MATERIALS AND METHODS

Cell lines

The neuroblastoma cell line NGP, used for the C1 experiments, is a kind gift of Prof. R. Versteeg (Amsterdam, the Netherlands). Cells were maintained in RPMI-1640 medium (Life Technologies, 52400-025) supplemented with 10% fetal bovine serum (PAN Biotech, P30-3306), 1% of l-glutamine (Life Technologies, 15140-148) and 1% penicillin/streptomycin (Life Technologies, 15160-047) (referred to as complete medium) at 37°C in a 5% CO2 atmosphere. Short tandem repeat genotyping was used to validate cell line authenticity prior to performing the described experiments and mycoplasma testing was done on a monthly basis. The A375 (ATCC CRL-1619) and Jurkat (clone E6.-1; ATCC TIB-152) cells, used for the FACS experiments, were grown in Dulbecco's modified Eagle's medium (DMEM; Millipore-Sigma, D5796) supplemented with 10% Tet system approved fetal bovine serum (FBS) (Takara, 631106) and RPMI-1640 medium (RPMI; Millipore-Sigma, R0883) supplemented with 10% Tet system approved FBS, respectively. Cell lines were sub-cultured every two days or when they reached >80% confluence (A375) or >1 × 106 cells/ml (Jurkat).

Cell cycle synchronization and nutlin-3 treatment of NGP cells

NGP cells were synchronized using serum starvation prior to nutlin-3 treatment. First, cells were seeded at low density for 48 h in complete medium. Then, cells were refreshed with serum-free medium for 24 h. Finally, the cells were treated with either 8 μM of nutlin-3 (Cayman Chemicals, 10004372, dissolved in ethanol) or vehicle.
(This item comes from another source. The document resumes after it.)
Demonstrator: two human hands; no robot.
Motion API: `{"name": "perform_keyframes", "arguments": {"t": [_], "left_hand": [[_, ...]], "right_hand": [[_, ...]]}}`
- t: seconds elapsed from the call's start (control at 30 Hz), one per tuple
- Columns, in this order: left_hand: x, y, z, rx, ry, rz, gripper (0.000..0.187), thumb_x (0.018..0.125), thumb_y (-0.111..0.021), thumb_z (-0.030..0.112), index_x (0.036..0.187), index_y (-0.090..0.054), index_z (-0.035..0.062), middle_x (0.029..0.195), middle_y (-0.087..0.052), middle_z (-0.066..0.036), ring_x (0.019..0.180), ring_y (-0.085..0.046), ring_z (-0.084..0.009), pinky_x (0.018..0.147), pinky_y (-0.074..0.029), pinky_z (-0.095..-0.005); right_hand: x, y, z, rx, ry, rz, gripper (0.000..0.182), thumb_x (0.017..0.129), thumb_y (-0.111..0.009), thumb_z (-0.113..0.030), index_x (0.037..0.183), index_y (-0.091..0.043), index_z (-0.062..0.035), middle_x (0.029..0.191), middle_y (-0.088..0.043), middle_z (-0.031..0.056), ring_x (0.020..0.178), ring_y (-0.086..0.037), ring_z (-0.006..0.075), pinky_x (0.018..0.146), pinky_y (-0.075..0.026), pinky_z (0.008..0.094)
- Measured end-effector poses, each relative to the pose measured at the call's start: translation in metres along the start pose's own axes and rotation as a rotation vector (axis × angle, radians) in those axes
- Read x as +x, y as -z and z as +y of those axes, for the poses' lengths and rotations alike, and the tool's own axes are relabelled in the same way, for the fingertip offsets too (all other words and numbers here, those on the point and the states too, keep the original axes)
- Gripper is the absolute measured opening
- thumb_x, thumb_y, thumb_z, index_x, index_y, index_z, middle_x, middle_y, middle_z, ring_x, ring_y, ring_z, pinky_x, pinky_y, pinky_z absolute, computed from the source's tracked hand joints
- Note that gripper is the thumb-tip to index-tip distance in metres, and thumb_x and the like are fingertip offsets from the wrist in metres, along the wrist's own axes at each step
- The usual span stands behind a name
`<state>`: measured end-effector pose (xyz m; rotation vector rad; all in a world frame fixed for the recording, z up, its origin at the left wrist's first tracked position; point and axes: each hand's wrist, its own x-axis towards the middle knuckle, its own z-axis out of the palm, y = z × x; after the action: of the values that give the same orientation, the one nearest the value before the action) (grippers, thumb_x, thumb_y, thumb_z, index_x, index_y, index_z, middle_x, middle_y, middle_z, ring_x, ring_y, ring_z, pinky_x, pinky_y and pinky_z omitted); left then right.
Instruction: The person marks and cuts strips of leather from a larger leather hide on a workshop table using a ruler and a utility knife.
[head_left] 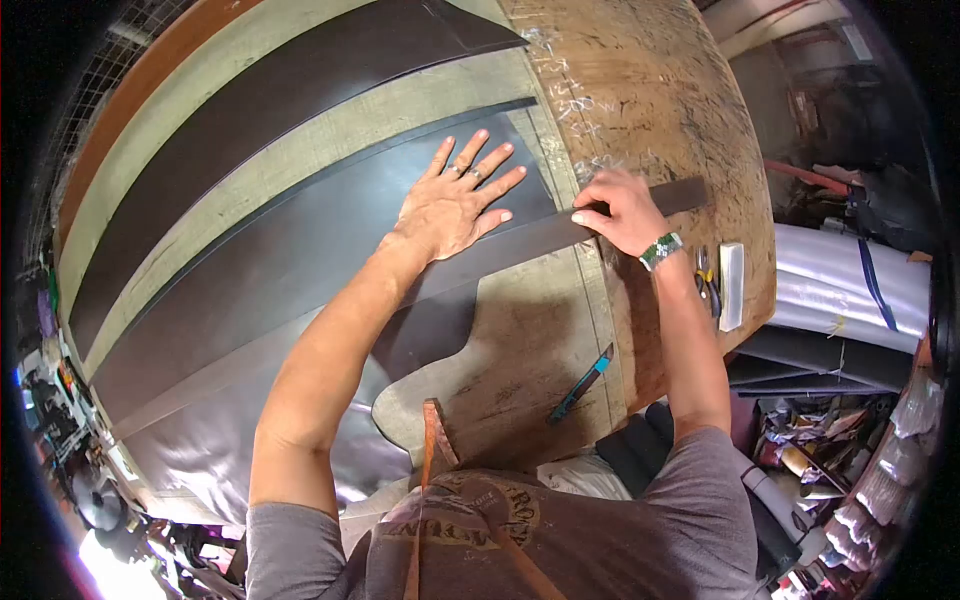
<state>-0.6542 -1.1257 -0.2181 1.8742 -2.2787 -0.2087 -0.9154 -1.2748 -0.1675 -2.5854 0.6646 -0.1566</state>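
Observation:
My left hand (450, 205) lies flat with fingers spread on a dark leather sheet (330, 220), two rings on its fingers. A long, flat dark strip (530, 240) runs slantwise across the leather, past the heel of that hand and out over the bare wood. Near the strip's right end, my right hand (620, 210) is closed with thumb and bent fingers on it; its upper fingers are slightly blurred. A green and silver band is round that wrist. Closer to my body, a teal and black utility knife (581, 384) rests on the table.
The worn wooden table (650, 110) bears white chalk writing. Another dark leather piece (260, 110) curves along the far side. Pliers (708, 285) and a white block (732, 287) sit near the right edge. Silvery rolls (840, 275) and clutter stand beyond it.

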Motion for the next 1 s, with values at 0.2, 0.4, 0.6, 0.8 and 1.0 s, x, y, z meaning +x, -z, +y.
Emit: {"name": "perform_keyframes", "arguments": {"t": [0.2,0.4,0.6,0.8,1.0], "left_hand": [[0.005,0.002,0.003,0.017,-0.014,-0.011,0.068,0.099,-0.041,0.063,0.158,-0.032,0.0311,0.167,-0.025,0.001,0.156,-0.010,-0.0274,0.127,-0.009,-0.0518],[-0.004,-0.006,0.019,-0.001,0.127,0.143,0.071,0.096,-0.049,0.062,0.154,-0.041,0.0215,0.163,-0.031,-0.007,0.153,-0.021,-0.0323,0.123,-0.019,-0.0533],[-0.065,-0.004,0.050,-0.049,0.329,0.274,0.057,0.094,-0.060,0.049,0.129,-0.058,0.0046,0.140,-0.051,-0.019,0.136,-0.042,-0.0375,0.116,-0.033,-0.0514],[-0.200,0.003,0.058,-0.019,0.596,0.369,0.053,0.090,-0.067,0.047,0.127,-0.060,0.0085,0.127,-0.055,-0.013,0.123,-0.049,-0.0337,0.109,-0.039,-0.0482],[-0.329,0.045,-0.001,0.079,0.786,0.491,0.067,0.080,-0.075,0.056,0.124,-0.061,0.0087,0.122,-0.055,-0.012,0.119,-0.051,-0.0326,0.106,-0.041,-0.0455]], "right_hand": [[-0.064,0.035,-0.078,0.107,-0.151,0.117,0.014,0.086,-0.072,-0.016,0.093,-0.070,-0.0048,0.098,-0.067,0.0109,0.090,-0.062,0.0330,0.085,-0.047,0.0428],[-0.180,-0.029,-0.134,0.006,-0.046,-0.192,0.036,0.083,-0.066,-0.001,0.117,-0.069,-0.0119,0.132,-0.059,0.0141,0.102,-0.059,0.0354,0.090,-0.048,0.0440],[-0.221,-0.049,-0.126,0.061,0.003,-0.152,0.033,0.084,-0.067,0.002,0.114,-0.071,-0.0102,0.132,-0.060,0.0161,0.100,-0.061,0.0364,0.086,-0.050,0.0434],[-0.221,-0.044,-0.116,0.091,0.027,-0.321,0.026,0.080,-0.070,0.003,0.104,-0.068,-0.0071,0.122,-0.059,0.0166,0.098,-0.063,0.0385,0.082,-0.053,0.0436],[-0.229,-0.048,-0.114,0.104,0.149,-0.287,0.028,0.078,-0.069,0.003,0.105,-0.066,-0.0067,0.116,-0.058,0.0153,0.100,-0.063,0.0394,0.084,-0.053,0.0428]]}}
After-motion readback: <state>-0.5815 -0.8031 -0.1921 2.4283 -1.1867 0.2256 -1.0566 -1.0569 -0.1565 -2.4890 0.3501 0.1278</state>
Cells were trypsinized (Gibco, 25300054) 24 h post treatment and harvested for single cell analysis, bulk RNA isolation and cell cycle analysis.

Cell cycle analysis

Four million cells were washed with PBS (Gibco, 14190094) and the pellet was resuspended in 300 μl PBS. Next, 700 μl of 70% ice-cold ethanol was added dropwise while vortexing to fix the cells. Cells were stored at −20°C for at least 1 h. After incubation, cells were washed with PBS and the pellet was resuspended in 1 ml PBS containing RNAse A (Qiagen, 19101) at a final concentration of 0.2 mg/ml. After 1 h incubation at 37°C, propidium iodide (BD biosciences, 556463) was added to a final concentration of 40 μg/ml. Samples were loaded on a S3 cell sorter (Bio-Rad) and analyzed using the FlowJo v.10 software.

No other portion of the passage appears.